This Story really, really bothers me. The US military is requiring service dog handlers in their service to have dogs only provided to them by certain organizations approved by Assistance Dogs International. This is blocking mentally wounded soldiers from dogs they NEED who do their JOBS. It doesn't matter where you get a dog or who trained it as long as it does its tasks properly. Sadly, it can cost upwards of $13,000 for a dog provided by an organization, as opposed to the under a thousand dollars getting a dog to train yourself can cost. Even private dog trainers charge less to help than the high rates "approved" organizations can charge. Seeing eye dogs arguably need the intensive training methods in a facility that ADI requires, but psychiatric dogs are much, much more easily trained. I got Nibbler when he was 8 months old and he was fully working for me and public access ready at a year old. Adara came to us at 3 months and was also ready around her first birthday.
I would fully support a dog being allowed on base only if the handler and dog could complete a public access test similar to what
Psychdog has. Simple, basic tasks to prove the dog is fully trained and capable. Have every handler on base spend half an hour demonstrating the readiness of the dogs. Rules like this only serve to make the lives of disabled people HARDER.
Our soldiers with mental and physical injuries from war have already given enough for their country. Why make them give up their medically necessary dog because the "right" people didn't provide them? It's like getting brand-specific about a prosthetic leg.
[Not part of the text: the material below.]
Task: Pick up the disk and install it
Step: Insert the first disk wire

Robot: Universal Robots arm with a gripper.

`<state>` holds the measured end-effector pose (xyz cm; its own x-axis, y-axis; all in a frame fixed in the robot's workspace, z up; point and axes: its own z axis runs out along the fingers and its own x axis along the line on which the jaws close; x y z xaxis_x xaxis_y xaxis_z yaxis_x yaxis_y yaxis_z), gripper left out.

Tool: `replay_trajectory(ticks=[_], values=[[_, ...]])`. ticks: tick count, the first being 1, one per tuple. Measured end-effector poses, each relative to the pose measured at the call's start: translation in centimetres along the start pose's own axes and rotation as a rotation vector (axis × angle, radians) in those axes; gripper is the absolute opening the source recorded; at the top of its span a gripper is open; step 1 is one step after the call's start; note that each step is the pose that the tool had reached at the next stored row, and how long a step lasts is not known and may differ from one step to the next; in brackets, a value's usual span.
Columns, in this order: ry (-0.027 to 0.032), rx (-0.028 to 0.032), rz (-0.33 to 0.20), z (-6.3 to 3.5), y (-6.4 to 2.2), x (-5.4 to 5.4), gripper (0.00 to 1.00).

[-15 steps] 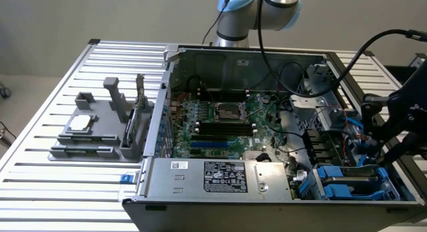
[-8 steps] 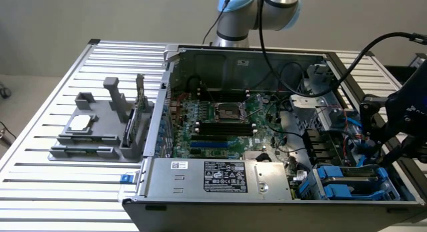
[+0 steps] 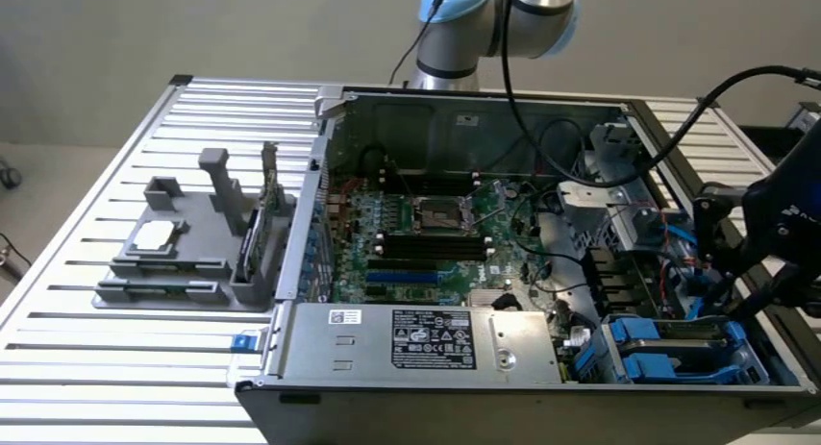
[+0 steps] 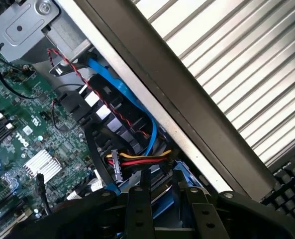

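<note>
The disk, silver-grey in a blue plastic carrier, lies in the drive bay at the near corner of the open computer case, on the exterior view's right. My gripper hangs just above and to the right of it, over the case's side wall. In the wrist view my gripper has its two dark fingers spread apart. Blue plastic of the carrier shows below the gap, and nothing is clamped between the fingers.
A grey power-supply box lies along the case's near side beside the motherboard. Blue and red-yellow cables run close to the bay. A grey fixture holding a small chip stands on the slatted table. A keyboard lies outside the case.
</note>
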<state>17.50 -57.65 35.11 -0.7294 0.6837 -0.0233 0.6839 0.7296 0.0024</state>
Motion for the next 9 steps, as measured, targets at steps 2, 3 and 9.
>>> replay_trajectory(ticks=[2,3,9], values=[[-0.0001,0.0008,0.035,0.19,0.0,0.0,0.31],[-0.0001,0.0012,0.053,0.29,0.0,0.0,0.31],[0.0002,0.004,0.144,0.45,0.0,0.01,0.31]])
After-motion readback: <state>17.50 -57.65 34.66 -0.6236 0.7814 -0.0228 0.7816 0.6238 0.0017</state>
ADI advocates training like the training given to guide dogs and other dogs who hold the handler's life 100% in their hands because they openly don't think that psychiatric dogs are "real" service dogs. It's the sort of elitism that makes it harder to have a service dog legitimately. If all service dog organizations would spend the time they set aside to trying to seem elitist (not all of them do this) and put it into educating the public, things would be a LOT easier. The ADA is explicit in what a service animal is, and what sort of tasks define a service animal. THESE are the guidelines to enforce and tell the public about, not some imaginary elitist ones.
Handler-trained dogs can do their job just as well as a program-trained dog. I want to know why ADI wants to put an unnecessary burden on the disabled unless we'll join THEIR club.